Tuesday, June 9, 2009

A Haunting

I'm fine. 

I just want to put that out there. 

No need for alarm. I'm fine.

I write this in hopes that certain "family" members of mine do not take part in my blogging adventures. It's unlikely, but as you've probably heard me say many times, you never know. With that little mini disclaimer, I'll proceed.

My little brother recently graduated Navy boot camp (or whatever variation of the title "boot camp" the Navy uses). I'm sure many of you didn't even know I had a brother. I do. Two of them, actually, both younger than I. At least, I used to. I state it in this manner for the simple fact that both of them have emailed me expressing their feelings to no longer have anything to do with me. I'm still confused as to why, and I'll spare you the sparse details I have. I just feel this particular blog may need a small amount of back ground. There you have it. 

Anywho, as I said, my once little brother is now in the U.S. Navy. My dad posted a few photos of the events at his graduation upon the infamous facebook. There they were: Dad, brother, brother, step mom. A nice picture perfect little family. Without me. Always without me. And, I don't think they'd have it any other way, to be honest. The one time I was actually there for a family picture, they asked me to step out of a some so as to appease my step mother. *sigh* Good times.

I'm really sad that I can't celebrate with the "family" and tell Sean that I'm proud of him. So proud... And he'll never know. He asked me not to contact him again, so I won't. Not even to tell him how brave I think he is, and that it's an honorable thing he's doing. 

I'm not going to lie, though. I think I'm more angry at myself for letting it hurt me. The fang of rejection pierced my heart so long ago, and it refuses to heal. The hole remains, pulsing with abandonment and denial. And, every once in a while, a little bit of my soul leaks through, reminding me that I'm incomplete.

Hope made me weary. I not longer look to a day of joyful reunions... Only tearful goodbyes. My faith in them has left me. Driven away by their storms of resentment.
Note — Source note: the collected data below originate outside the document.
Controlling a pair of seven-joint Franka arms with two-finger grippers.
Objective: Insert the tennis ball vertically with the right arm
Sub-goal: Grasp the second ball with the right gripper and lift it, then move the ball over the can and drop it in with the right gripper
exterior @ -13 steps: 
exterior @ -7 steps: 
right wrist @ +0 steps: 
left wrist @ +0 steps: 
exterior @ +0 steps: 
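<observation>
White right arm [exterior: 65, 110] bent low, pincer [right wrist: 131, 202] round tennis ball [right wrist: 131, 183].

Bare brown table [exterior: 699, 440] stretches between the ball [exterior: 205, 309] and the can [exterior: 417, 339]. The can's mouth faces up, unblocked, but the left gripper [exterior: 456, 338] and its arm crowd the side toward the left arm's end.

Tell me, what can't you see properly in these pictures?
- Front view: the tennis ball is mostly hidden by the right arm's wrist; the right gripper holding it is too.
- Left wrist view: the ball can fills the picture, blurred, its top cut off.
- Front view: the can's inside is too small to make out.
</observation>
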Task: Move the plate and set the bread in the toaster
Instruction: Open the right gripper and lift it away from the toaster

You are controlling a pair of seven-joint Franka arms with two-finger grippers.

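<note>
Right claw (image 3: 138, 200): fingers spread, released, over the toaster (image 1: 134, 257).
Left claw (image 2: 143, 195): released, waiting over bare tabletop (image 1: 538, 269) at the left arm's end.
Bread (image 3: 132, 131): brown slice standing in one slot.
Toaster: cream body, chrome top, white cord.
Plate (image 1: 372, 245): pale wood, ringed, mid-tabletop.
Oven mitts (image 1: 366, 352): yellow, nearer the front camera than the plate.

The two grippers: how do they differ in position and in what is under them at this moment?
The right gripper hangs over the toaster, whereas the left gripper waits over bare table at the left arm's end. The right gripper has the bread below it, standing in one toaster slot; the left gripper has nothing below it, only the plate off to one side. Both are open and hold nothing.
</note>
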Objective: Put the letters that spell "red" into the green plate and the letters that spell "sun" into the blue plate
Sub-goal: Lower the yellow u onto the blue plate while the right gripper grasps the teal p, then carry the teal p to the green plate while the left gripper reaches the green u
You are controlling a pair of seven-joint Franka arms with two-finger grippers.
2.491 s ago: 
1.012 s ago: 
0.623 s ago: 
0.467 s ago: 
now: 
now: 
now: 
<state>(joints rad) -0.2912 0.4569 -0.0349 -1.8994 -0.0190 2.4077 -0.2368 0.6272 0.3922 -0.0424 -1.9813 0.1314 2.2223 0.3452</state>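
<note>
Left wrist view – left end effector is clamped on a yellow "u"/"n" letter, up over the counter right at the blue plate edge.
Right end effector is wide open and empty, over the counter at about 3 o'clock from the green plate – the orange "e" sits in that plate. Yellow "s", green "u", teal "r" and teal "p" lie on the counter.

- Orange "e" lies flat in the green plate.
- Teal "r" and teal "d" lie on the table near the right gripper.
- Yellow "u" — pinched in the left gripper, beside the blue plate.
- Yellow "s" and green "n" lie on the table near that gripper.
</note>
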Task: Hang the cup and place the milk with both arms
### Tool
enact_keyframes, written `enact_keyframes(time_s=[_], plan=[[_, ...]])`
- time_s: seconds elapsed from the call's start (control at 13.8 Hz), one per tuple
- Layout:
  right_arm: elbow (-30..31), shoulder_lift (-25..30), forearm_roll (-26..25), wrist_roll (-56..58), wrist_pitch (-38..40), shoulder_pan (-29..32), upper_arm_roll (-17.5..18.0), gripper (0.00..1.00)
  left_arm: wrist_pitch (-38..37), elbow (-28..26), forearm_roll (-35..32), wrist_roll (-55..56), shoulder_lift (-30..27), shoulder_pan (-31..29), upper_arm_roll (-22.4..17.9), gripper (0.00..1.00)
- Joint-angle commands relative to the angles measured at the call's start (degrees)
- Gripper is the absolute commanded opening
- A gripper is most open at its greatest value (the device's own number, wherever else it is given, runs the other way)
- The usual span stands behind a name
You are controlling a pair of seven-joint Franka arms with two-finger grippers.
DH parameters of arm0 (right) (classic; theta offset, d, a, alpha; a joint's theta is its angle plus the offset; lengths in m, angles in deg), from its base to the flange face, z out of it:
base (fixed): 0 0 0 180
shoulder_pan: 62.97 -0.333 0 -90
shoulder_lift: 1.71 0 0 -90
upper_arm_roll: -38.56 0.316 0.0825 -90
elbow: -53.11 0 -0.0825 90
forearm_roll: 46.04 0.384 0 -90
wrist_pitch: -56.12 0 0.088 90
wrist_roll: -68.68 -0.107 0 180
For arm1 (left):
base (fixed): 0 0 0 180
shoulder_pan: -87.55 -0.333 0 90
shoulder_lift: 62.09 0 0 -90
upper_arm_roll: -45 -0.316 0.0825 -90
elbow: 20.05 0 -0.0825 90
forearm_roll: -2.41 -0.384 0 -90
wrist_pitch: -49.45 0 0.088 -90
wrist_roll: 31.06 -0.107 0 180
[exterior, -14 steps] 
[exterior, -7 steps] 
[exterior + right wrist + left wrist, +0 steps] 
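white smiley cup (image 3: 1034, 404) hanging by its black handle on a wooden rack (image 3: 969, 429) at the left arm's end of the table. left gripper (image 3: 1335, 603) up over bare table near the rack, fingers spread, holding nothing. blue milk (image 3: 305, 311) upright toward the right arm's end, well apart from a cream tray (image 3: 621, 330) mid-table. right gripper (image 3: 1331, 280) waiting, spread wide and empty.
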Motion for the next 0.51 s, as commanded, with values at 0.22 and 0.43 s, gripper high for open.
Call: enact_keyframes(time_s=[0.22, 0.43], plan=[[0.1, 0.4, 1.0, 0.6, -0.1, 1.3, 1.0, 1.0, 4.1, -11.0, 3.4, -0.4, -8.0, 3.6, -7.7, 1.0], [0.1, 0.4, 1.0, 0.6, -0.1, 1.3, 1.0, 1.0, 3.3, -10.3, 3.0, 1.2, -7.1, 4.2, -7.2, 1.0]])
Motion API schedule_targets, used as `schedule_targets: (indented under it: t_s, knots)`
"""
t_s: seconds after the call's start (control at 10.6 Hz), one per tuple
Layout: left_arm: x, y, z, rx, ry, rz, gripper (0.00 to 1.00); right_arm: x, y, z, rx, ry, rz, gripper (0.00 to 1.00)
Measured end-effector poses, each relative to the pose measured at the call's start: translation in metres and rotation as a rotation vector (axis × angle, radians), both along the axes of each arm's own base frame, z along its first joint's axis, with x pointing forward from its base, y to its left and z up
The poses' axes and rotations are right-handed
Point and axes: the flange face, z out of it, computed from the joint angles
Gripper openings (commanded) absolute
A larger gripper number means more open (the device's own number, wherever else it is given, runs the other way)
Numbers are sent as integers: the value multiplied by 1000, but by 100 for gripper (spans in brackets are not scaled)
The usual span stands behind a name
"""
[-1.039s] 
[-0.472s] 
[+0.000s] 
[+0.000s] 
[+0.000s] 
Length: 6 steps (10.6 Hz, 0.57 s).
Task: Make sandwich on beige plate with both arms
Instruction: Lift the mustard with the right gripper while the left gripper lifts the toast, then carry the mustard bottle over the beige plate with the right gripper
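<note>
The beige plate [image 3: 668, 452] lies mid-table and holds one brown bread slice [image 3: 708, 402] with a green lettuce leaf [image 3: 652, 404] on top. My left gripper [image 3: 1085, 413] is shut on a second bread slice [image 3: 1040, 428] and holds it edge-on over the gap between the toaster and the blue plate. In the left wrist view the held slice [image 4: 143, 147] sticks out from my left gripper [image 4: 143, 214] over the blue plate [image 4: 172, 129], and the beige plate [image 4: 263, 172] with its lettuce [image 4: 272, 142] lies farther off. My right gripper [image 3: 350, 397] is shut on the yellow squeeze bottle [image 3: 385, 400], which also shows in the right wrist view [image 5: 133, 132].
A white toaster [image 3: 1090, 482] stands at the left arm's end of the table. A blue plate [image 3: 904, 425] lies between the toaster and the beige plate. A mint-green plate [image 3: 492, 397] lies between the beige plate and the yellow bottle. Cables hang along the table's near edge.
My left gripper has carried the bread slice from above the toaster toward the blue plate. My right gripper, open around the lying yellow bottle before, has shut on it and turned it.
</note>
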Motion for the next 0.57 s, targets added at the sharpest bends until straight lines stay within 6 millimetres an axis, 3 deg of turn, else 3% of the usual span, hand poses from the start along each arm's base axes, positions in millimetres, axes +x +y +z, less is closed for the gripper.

I'm stronger than the torments of disappointment and dismissal. Yet, I'm haunted by them still. Forever in my head, snickering. Telling me I'm never going to be accepted by those I'm supposed to count on. Whispers of never being good enough plague my mind. 

It's fine.

I'm fine.

Just tired of the ghosts in the corner, with their vindictive smiles.

That is all.

1 comment:

Anonymous said...

Kim :-)

I love you for many reasons, and here is yet ANOTHER reason I love you!!!

You are so forgiving! You have the BIGGEST most loving heart! This family has excluded you, and broken your heart, and yet your feelings towards them are not of hatred, but rather that of love and compassion!?!?
You have come so far, and you have done some amazing things in your life! Remember you may not be a part of that family, but you are CHERISHED by your friends and your family!